→ RECORDS SHOWN:

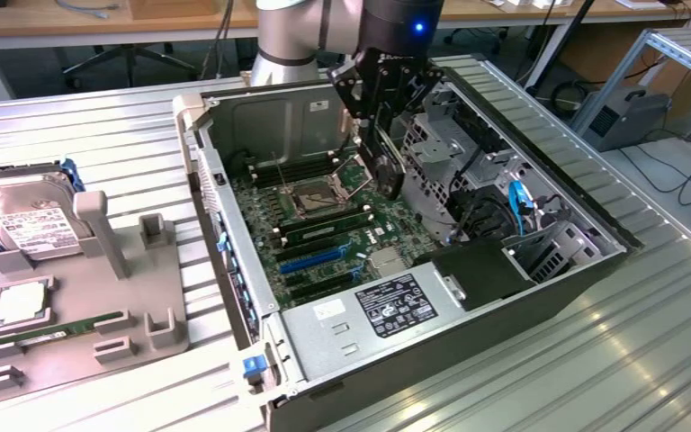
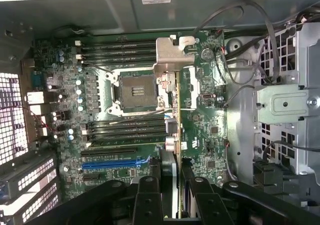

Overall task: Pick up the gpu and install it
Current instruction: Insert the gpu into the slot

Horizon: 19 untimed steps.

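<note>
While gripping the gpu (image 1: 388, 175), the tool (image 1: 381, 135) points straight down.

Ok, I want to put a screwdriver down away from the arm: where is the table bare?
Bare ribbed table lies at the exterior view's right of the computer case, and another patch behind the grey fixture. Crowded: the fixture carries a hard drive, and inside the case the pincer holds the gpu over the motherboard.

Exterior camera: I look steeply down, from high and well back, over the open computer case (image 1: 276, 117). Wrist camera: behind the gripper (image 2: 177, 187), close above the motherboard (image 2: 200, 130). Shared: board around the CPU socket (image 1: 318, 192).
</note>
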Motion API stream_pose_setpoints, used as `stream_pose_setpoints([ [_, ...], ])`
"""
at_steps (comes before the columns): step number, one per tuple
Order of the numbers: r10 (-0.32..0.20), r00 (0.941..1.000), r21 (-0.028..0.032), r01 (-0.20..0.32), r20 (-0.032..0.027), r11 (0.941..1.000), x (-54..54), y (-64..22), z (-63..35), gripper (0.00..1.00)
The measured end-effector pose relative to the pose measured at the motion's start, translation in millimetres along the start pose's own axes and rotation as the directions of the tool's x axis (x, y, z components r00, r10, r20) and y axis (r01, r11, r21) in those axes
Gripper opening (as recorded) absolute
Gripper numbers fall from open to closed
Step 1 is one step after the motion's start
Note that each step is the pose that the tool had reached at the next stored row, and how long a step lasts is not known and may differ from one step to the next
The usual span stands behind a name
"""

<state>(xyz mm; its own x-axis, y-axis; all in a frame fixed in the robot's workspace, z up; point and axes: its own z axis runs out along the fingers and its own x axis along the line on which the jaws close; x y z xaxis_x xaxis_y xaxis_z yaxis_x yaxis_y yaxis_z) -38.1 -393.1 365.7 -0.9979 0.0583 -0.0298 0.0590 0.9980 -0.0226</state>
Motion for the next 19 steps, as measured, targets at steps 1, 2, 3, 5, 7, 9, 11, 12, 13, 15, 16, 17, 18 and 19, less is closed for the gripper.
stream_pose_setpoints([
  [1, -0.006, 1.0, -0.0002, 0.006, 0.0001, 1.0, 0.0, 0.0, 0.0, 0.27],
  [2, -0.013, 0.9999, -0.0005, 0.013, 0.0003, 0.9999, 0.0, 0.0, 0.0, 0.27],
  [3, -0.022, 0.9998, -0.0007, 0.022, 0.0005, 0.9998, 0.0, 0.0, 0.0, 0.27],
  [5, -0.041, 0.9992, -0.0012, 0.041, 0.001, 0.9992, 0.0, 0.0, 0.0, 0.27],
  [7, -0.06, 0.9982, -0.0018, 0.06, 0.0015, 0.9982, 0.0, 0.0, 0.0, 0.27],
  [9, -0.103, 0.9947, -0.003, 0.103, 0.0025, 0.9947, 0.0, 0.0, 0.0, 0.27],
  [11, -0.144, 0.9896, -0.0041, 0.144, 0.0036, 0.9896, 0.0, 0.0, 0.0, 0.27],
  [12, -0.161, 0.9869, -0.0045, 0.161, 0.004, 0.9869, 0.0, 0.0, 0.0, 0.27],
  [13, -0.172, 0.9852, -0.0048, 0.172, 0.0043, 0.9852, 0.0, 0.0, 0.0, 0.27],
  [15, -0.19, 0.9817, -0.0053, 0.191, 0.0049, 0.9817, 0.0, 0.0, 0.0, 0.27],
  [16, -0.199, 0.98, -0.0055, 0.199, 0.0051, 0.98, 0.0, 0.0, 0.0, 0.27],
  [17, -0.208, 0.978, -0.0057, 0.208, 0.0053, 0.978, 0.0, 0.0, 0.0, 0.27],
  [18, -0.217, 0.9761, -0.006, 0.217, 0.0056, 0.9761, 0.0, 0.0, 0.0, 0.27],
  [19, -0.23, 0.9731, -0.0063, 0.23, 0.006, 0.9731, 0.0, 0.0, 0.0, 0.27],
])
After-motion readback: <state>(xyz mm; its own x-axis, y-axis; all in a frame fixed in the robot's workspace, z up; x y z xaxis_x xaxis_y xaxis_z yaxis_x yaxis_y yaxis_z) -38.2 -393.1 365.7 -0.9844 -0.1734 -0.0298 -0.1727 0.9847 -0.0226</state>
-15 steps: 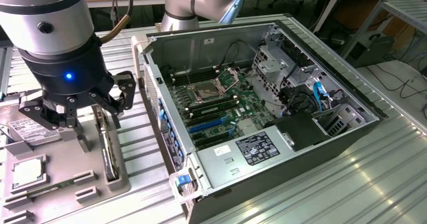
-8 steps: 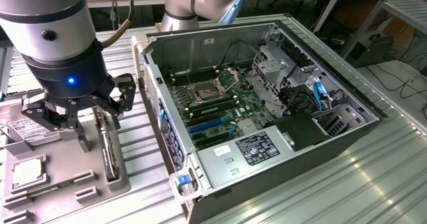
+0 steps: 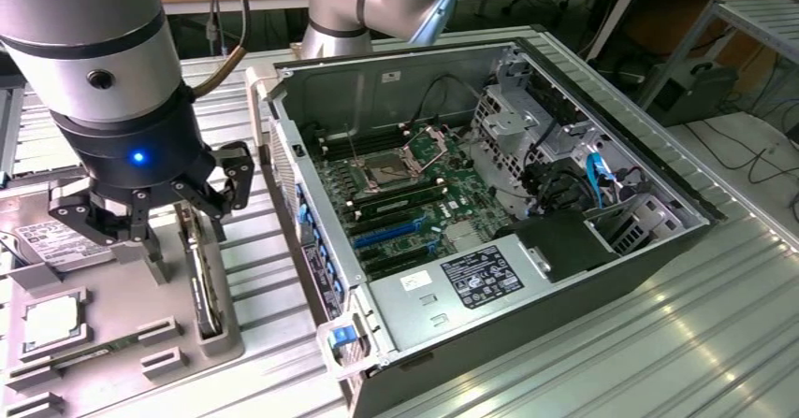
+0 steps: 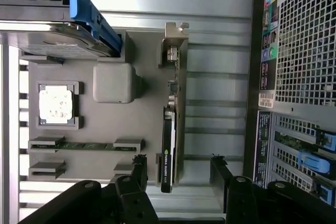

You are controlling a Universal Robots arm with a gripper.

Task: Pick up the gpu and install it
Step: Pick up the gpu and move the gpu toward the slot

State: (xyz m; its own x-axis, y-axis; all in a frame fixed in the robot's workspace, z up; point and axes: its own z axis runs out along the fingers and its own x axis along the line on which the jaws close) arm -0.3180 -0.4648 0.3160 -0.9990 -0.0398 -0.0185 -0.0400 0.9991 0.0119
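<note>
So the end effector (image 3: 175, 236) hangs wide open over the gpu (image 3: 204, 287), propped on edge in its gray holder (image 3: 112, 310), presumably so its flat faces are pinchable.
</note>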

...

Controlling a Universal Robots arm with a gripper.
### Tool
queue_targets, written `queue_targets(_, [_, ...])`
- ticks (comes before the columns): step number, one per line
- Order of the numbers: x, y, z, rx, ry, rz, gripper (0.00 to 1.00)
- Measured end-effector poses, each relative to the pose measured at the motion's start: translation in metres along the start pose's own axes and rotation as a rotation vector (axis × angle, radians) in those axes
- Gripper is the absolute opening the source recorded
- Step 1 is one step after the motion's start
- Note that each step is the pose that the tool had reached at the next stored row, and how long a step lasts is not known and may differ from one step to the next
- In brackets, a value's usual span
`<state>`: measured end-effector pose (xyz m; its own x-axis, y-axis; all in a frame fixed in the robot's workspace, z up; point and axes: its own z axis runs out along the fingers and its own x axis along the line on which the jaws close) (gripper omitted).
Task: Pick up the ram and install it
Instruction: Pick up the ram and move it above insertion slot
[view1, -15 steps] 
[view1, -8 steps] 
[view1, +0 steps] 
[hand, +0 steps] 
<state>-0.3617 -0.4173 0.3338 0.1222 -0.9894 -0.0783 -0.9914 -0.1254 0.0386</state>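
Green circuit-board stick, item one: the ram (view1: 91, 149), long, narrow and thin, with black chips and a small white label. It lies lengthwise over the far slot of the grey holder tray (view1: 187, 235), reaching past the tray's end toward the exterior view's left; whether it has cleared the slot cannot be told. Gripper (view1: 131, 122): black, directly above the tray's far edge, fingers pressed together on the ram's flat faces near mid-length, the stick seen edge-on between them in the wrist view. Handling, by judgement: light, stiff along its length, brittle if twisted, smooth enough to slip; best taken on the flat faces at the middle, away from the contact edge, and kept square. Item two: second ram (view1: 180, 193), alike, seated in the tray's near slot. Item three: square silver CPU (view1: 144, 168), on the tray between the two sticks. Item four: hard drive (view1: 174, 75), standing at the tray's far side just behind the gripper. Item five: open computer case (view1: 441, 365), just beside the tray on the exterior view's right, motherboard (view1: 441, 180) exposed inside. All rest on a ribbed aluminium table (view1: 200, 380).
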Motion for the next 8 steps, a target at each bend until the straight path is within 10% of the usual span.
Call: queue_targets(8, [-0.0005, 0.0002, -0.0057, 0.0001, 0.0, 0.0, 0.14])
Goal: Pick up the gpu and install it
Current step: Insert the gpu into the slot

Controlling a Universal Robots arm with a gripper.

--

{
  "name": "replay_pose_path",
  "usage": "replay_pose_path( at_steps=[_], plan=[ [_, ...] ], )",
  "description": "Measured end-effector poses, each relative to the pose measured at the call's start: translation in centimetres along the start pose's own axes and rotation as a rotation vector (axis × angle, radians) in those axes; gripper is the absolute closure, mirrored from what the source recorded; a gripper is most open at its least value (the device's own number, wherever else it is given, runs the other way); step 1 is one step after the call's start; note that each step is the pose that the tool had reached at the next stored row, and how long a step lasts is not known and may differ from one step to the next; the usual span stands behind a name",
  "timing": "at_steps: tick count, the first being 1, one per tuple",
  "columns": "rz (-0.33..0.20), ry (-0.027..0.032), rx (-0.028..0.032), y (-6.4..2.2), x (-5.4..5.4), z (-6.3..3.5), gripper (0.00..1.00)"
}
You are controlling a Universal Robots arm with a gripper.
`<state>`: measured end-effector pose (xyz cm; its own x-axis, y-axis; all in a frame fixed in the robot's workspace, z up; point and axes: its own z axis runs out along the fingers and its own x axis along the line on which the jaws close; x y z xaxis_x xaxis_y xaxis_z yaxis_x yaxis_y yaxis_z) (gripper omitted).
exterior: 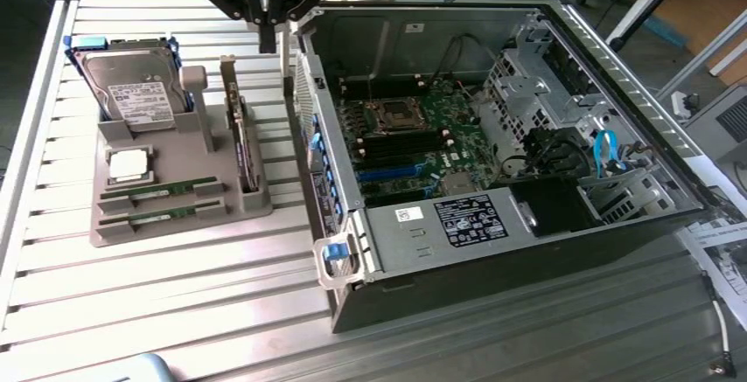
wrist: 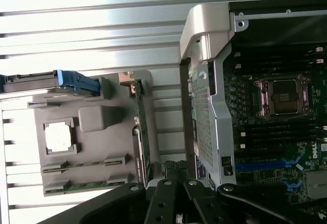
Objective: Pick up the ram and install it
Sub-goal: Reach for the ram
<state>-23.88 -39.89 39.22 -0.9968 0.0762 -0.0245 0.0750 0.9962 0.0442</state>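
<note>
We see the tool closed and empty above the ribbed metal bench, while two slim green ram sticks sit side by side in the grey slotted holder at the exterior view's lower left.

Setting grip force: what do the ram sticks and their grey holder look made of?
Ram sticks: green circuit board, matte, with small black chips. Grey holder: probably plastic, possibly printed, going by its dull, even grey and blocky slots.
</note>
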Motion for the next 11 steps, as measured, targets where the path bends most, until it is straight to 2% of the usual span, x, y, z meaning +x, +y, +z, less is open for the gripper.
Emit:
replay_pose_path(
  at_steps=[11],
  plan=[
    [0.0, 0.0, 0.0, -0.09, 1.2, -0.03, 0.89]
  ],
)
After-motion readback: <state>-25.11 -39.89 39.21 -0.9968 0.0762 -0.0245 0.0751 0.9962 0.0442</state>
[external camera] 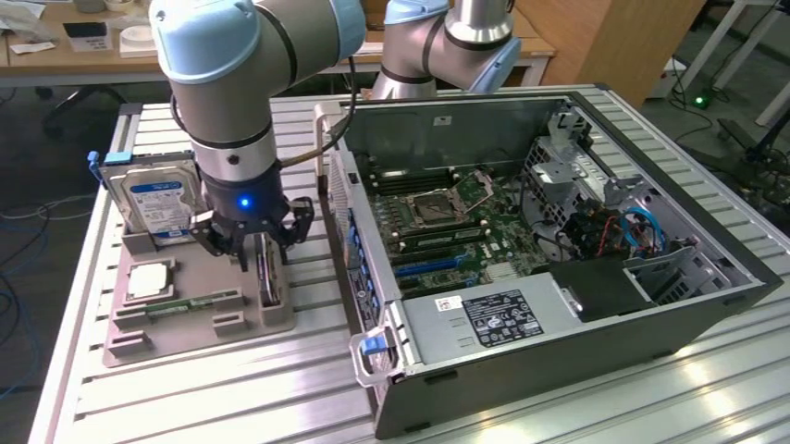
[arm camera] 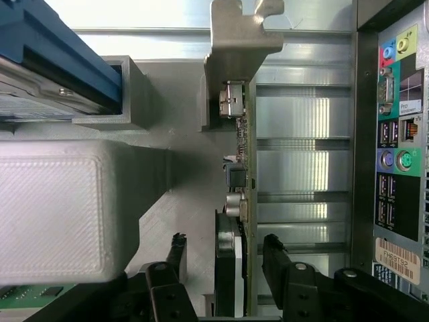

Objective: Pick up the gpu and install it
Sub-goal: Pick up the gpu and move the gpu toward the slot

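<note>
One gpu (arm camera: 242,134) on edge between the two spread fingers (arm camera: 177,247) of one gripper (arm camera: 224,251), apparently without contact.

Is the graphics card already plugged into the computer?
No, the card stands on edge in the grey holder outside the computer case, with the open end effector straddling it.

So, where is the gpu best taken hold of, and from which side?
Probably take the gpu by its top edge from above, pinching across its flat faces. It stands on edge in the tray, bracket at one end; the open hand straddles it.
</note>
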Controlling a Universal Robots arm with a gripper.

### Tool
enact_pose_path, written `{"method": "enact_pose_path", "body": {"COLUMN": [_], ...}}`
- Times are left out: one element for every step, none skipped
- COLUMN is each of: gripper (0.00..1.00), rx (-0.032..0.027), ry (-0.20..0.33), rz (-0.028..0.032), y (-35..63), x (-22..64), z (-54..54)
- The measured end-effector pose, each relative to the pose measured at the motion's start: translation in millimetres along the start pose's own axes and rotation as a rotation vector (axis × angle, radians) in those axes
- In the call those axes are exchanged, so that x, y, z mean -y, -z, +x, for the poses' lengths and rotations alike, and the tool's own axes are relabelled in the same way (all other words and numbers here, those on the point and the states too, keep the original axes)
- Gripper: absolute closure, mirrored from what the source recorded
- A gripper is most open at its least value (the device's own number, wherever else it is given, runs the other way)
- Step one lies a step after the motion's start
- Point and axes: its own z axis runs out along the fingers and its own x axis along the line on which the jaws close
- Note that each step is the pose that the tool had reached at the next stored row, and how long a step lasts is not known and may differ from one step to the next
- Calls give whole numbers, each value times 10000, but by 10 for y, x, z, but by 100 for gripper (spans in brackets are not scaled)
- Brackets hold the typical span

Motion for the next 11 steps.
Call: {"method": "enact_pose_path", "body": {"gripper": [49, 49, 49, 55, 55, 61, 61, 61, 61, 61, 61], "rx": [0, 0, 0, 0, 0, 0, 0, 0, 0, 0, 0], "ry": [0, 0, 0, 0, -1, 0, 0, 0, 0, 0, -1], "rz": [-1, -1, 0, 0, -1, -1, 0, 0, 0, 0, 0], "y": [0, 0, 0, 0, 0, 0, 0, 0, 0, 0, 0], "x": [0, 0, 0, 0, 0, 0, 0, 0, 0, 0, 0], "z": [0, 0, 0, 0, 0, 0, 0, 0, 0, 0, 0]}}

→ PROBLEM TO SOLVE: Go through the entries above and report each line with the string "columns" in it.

→ EXERCISE OUTPUT:
at_steps (comes before the columns): step number, one per tuple
- ticks (comes before the columns): step number, one per line
  "columns": "rz (-0.33..0.20), ry (-0.027..0.032), rx (-0.028..0.032), y (-6.4..2.2), x (-5.4..5.4), z (-6.3..3.5), gripper (0.00..1.00)"

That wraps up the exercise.